Description of the task
The answer must consist of every line in the records below that contains the string "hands".

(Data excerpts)
*** Begin section ***
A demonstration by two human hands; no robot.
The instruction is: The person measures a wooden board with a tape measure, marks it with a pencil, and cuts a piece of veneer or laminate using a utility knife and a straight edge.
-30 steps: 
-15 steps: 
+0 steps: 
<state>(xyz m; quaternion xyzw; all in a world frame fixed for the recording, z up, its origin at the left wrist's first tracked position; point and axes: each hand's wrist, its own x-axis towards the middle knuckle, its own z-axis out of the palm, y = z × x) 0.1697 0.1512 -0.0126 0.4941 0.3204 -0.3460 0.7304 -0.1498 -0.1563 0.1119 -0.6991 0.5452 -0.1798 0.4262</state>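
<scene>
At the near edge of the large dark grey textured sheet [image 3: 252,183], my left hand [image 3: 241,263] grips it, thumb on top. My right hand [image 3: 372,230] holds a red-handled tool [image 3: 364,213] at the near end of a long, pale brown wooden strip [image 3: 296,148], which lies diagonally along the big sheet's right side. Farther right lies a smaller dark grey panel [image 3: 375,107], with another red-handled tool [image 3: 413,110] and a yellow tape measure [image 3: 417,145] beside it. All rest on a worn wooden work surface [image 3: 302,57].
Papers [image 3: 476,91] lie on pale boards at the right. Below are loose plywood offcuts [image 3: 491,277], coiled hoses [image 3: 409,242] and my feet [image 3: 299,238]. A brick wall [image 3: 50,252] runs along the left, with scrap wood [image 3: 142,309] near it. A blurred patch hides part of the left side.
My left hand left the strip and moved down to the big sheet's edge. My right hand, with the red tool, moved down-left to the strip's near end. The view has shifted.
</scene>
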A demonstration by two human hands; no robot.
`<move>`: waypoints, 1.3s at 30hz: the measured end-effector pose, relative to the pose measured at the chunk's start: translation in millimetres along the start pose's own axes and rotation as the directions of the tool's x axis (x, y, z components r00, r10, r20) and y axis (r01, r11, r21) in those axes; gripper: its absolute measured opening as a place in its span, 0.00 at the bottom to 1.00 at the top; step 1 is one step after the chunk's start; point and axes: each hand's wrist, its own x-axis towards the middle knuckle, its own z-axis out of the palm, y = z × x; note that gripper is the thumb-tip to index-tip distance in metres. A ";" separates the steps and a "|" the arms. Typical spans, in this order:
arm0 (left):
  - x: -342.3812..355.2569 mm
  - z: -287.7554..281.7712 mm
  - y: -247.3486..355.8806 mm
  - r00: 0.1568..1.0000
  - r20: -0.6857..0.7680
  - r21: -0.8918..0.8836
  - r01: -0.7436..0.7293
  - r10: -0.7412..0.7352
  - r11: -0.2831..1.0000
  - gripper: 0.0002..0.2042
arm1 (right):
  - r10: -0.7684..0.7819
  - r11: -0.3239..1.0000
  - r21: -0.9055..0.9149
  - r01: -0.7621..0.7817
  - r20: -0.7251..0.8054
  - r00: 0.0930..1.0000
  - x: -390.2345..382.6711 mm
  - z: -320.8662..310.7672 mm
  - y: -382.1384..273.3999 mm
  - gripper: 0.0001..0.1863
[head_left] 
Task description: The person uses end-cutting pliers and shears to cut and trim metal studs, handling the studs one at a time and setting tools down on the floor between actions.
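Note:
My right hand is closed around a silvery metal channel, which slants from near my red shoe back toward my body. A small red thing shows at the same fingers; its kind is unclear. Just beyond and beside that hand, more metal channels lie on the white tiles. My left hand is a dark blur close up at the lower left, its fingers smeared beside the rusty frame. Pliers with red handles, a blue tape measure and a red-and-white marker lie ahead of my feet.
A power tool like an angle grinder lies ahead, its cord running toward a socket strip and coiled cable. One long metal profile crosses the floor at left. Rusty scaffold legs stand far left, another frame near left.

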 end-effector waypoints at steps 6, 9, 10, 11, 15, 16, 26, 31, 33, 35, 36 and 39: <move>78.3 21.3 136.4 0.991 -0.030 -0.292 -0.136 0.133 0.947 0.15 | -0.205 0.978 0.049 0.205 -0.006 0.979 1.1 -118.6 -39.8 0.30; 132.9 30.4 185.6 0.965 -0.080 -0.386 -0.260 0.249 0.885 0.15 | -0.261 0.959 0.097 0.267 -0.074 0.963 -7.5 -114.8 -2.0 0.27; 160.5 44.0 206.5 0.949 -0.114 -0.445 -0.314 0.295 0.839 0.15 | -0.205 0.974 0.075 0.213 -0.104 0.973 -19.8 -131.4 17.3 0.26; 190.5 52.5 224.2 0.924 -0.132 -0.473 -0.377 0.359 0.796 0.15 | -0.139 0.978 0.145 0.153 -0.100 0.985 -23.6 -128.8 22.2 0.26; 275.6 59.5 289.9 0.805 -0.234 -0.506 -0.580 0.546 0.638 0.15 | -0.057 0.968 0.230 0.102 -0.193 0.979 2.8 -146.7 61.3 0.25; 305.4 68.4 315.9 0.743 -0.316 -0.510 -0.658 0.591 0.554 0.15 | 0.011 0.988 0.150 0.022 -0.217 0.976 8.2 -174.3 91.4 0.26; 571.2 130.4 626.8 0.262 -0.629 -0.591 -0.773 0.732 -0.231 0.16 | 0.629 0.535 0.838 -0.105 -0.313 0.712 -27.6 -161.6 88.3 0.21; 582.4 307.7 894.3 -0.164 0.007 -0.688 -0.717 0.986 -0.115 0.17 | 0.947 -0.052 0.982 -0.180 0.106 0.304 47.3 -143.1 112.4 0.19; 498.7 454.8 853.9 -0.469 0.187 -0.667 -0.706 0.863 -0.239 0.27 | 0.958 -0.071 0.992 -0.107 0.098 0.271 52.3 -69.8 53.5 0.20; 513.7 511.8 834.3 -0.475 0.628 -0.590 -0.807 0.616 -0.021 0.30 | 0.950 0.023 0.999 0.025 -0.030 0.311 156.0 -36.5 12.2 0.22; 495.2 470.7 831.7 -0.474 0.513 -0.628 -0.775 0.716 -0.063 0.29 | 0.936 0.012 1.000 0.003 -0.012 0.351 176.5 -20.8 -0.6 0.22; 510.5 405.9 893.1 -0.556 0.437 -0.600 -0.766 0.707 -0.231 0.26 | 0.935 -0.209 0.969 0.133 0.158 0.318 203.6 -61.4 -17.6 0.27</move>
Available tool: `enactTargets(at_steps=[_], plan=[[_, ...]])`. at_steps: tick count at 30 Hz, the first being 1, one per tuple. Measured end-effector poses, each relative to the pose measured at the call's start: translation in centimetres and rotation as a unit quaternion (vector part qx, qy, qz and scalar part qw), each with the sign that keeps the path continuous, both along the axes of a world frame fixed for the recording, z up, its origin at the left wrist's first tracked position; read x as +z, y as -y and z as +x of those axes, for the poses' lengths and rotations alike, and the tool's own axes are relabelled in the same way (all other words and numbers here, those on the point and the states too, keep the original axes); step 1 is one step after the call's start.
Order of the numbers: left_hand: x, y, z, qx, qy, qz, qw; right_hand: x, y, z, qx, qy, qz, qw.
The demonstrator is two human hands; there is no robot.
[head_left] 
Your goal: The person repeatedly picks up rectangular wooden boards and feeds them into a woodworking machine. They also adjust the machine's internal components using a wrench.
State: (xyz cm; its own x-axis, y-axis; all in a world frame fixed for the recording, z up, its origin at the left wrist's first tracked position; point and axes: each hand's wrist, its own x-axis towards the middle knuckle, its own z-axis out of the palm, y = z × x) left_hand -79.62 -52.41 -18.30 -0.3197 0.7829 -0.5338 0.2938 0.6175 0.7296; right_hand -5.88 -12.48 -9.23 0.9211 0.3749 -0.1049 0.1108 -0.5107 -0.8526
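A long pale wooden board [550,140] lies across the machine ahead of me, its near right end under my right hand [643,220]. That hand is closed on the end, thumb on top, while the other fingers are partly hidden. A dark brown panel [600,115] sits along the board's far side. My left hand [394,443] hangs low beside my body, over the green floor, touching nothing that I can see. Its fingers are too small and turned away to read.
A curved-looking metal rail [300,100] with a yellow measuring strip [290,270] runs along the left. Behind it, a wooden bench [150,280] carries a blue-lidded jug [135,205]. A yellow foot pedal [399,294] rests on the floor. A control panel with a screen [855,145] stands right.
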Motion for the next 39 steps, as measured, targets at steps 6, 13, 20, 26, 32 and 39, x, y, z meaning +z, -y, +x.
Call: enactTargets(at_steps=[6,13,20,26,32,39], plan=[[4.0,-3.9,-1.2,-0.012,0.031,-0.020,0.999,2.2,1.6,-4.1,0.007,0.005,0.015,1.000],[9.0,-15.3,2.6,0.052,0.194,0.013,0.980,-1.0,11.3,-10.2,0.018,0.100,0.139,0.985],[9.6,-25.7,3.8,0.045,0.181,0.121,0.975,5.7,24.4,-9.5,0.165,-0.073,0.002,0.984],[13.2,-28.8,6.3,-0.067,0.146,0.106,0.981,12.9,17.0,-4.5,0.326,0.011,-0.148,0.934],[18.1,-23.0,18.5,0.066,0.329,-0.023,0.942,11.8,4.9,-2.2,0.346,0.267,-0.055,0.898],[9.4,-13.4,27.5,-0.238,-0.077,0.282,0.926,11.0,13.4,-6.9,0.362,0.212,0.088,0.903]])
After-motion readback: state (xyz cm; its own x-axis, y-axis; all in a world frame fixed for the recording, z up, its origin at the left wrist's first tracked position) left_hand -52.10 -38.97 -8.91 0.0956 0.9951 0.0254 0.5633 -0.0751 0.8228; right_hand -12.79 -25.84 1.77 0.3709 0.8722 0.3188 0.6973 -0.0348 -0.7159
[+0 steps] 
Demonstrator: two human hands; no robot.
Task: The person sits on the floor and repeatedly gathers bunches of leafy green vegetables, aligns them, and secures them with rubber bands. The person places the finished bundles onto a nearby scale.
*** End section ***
The answer
A demonstration by two human hands; no robot.
A demonstration by two human hands; no robot.
The demonstrator is two human hands; there is no robot.
Demonstrator: two human hands; no robot.

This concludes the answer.